» PROBLEM TO WORK ON:
Among the records below, find each line that includes the string "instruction" and copy it.
### DATA LISTING ###
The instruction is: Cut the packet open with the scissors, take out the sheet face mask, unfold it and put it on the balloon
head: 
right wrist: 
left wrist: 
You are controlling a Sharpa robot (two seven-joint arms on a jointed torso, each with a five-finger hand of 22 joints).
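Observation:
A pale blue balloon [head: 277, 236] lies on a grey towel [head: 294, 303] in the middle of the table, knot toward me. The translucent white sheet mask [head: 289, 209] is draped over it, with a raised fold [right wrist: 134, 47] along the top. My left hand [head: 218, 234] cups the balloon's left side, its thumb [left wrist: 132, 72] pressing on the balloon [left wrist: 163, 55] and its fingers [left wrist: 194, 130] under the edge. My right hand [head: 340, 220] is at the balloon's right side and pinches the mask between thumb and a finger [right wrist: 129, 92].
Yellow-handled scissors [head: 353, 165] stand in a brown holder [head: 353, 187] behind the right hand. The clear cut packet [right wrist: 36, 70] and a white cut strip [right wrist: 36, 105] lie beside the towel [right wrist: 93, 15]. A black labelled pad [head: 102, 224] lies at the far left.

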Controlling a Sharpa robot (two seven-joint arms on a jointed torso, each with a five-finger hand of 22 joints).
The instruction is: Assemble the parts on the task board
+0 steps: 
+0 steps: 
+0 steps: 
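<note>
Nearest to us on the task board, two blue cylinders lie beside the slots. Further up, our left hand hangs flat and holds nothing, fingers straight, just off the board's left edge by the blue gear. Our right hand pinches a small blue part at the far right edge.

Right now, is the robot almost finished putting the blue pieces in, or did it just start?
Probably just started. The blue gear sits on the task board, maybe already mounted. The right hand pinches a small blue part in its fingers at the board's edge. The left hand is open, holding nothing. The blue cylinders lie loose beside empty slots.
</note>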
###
» SOLUTION FOR THIS TASK:
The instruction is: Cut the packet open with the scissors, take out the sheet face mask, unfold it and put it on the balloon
The instruction is: Assemble the parts on the task board

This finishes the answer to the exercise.